What to do:
Copy down every line of the data that follows exactly. Omit the pictures.

•••••

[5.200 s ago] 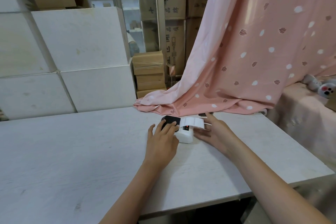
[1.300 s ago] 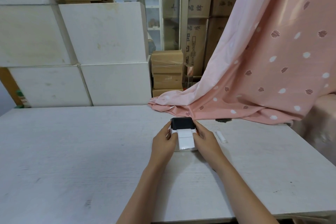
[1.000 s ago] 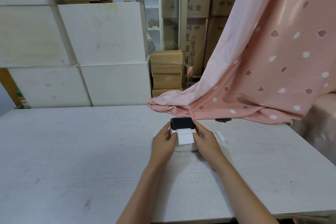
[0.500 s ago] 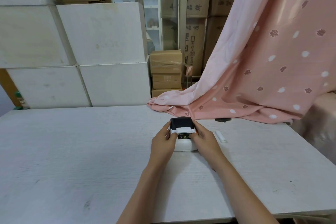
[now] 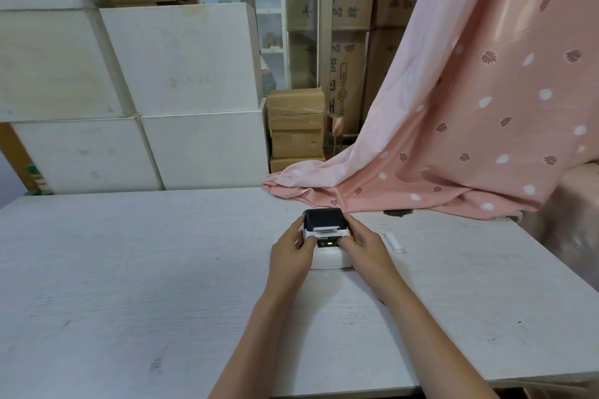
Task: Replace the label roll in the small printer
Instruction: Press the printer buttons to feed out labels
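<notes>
Grip: I see both hands clasped on the label printer (image 5: 327, 244), the left hand (image 5: 293, 253) against its left side and the right hand (image 5: 364, 249) against its right side, thumbs lying on the top face near the control strip.
Table: a wide whitewashed wooden table (image 5: 129, 269) carries the printer, which stands right of centre toward the far edge.
Curtain: a pink curtain (image 5: 470, 123) with white and dark leaf prints hangs at my right, its hem spilling onto the table's far edge just behind the printer.
White blocks: big white blocks (image 5: 162, 91) are stacked behind the table on the left.
Cardboard boxes: brown cardboard boxes (image 5: 296, 129) are piled between blocks and curtain.
Printer: white body, black lid (image 5: 323, 219) shut at the far end, a green light (image 5: 330, 243) lit.
Small piece: a small white stick-shaped object (image 5: 393, 242) lies just right of my right hand; I cannot tell what it is.
</notes>
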### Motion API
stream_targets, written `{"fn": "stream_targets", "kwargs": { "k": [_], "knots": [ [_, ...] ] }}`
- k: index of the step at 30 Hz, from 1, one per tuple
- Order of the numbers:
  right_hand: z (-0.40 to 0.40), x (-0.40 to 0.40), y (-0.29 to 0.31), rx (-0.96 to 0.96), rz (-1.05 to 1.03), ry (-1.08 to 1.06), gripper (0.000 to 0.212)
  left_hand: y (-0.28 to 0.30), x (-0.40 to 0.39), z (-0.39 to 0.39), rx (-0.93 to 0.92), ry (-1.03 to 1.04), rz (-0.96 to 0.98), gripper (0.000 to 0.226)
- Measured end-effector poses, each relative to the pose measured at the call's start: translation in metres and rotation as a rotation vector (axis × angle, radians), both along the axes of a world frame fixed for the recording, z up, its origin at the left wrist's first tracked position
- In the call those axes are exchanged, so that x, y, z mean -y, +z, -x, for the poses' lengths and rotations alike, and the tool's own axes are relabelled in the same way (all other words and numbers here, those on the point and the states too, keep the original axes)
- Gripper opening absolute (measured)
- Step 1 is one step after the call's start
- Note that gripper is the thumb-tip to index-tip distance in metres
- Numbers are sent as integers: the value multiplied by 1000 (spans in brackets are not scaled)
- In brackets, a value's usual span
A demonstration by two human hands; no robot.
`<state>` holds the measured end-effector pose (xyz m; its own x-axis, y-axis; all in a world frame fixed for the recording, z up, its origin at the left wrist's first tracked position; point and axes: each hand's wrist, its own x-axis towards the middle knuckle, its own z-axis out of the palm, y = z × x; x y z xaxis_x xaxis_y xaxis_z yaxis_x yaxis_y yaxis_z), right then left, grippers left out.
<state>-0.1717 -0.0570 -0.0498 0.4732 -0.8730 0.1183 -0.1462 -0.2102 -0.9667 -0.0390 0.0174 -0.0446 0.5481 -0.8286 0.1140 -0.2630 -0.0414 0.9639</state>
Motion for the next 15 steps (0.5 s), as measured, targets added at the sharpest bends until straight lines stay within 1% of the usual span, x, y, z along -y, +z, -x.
{"fn": "stream_targets", "kwargs": {
  "k": [7,15],
  "knots": [
    [0,1,-2,13,-1,2,58,0,1,0,25,0,-7,47],
    [-1,1,-1,36,6,1,60,0,0,1,8,1,-1,47]
  ]
}}
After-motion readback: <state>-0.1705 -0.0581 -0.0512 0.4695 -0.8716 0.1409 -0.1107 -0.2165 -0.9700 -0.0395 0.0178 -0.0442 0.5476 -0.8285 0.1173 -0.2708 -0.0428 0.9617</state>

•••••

Written answer:
[5.200 s ago] 
[1.300 s ago] 
[1.000 s ago] 
[0.500 s ago] 
[now] 
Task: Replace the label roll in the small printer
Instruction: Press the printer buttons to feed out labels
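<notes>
Grip: I see both hands clasped on the label printer (image 5: 327, 244), the left hand (image 5: 293, 253) against its left side and the right hand (image 5: 364, 249) against its right side, thumbs lying on the top face near the control strip.
Table: a wide whitewashed wooden table (image 5: 129, 269) carries the printer, which stands right of centre toward the far edge.
Curtain: a pink curtain (image 5: 470, 123) with white and dark leaf prints hangs at my right, its hem spilling onto the table's far edge just behind the printer.
White blocks: big white blocks (image 5: 162, 91) are stacked behind the table on the left.
Cardboard boxes: brown cardboard boxes (image 5: 296, 129) are piled between blocks and curtain.
Printer: white body, black lid (image 5: 323, 219) shut at the far end, a green light (image 5: 330, 243) lit.
Small piece: a small white stick-shaped object (image 5: 393, 242) lies just right of my right hand; I cannot tell what it is.
</notes>
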### Motion API
stream_targets, written `{"fn": "stream_targets", "kwargs": { "k": [_], "knots": [ [_, ...] ] }}`
- k: index of the step at 30 Hz, from 1, one per tuple
- Order of the numbers:
  right_hand: z (-0.40 to 0.40), x (-0.40 to 0.40), y (-0.29 to 0.31), rx (-0.96 to 0.96), rz (-1.05 to 1.03), ry (-1.08 to 1.06), gripper (0.000 to 0.212)
  left_hand: y (-0.28 to 0.30), x (-0.40 to 0.39), z (-0.39 to 0.39), rx (-0.93 to 0.92), ry (-1.03 to 1.04), rz (-0.96 to 0.98), gripper (0.000 to 0.226)
- Measured end-effector poses, each relative to the pose measured at the call's start: translation in metres and rotation as a rotation vector (axis × angle, radians), both along the axes of a world frame fixed for the recording, z up, its origin at the left wrist's first tracked position
- In the call those axes are exchanged, so that x, y, z mean -y, +z, -x, for the poses' lengths and rotations alike, and the tool's own axes are relabelled in the same way (all other words and numbers here, those on the point and the states too, keep the original axes)
- Gripper opening absolute (measured)
- Step 1 is one step after the call's start
- Note that gripper is the thumb-tip to index-tip distance in metres
- Numbers are sent as integers: the value multiplied by 1000 (spans in brackets are not scaled)
- In brackets, a value's usual span
A demonstration by two human hands; no robot.
`<state>` holds the measured end-effector pose (xyz m; its own x-axis, y-axis; all in a world frame fixed for the recording, z up, its origin at the left wrist's first tracked position; point and axes: each hand's wrist, its own x-axis towards the middle knuckle, its own z-axis out of the palm, y = z × x; x y z xaxis_x xaxis_y xaxis_z yaxis_x yaxis_y yaxis_z), right then left, grippers left out.
<state>-0.1717 -0.0570 -0.0498 0.4732 -0.8730 0.1183 -0.1462 -0.2102 -0.9667 -0.0390 0.0174 -0.0446 0.5481 -0.8286 0.1140 -0.2630 -0.0414 0.9639</state>
Motion for the next 15 steps (0.5 s), as measured, targets added at the sharpest bends until straight lines stay within 1% of the usual span, x, y, z along -y, +z, -x.
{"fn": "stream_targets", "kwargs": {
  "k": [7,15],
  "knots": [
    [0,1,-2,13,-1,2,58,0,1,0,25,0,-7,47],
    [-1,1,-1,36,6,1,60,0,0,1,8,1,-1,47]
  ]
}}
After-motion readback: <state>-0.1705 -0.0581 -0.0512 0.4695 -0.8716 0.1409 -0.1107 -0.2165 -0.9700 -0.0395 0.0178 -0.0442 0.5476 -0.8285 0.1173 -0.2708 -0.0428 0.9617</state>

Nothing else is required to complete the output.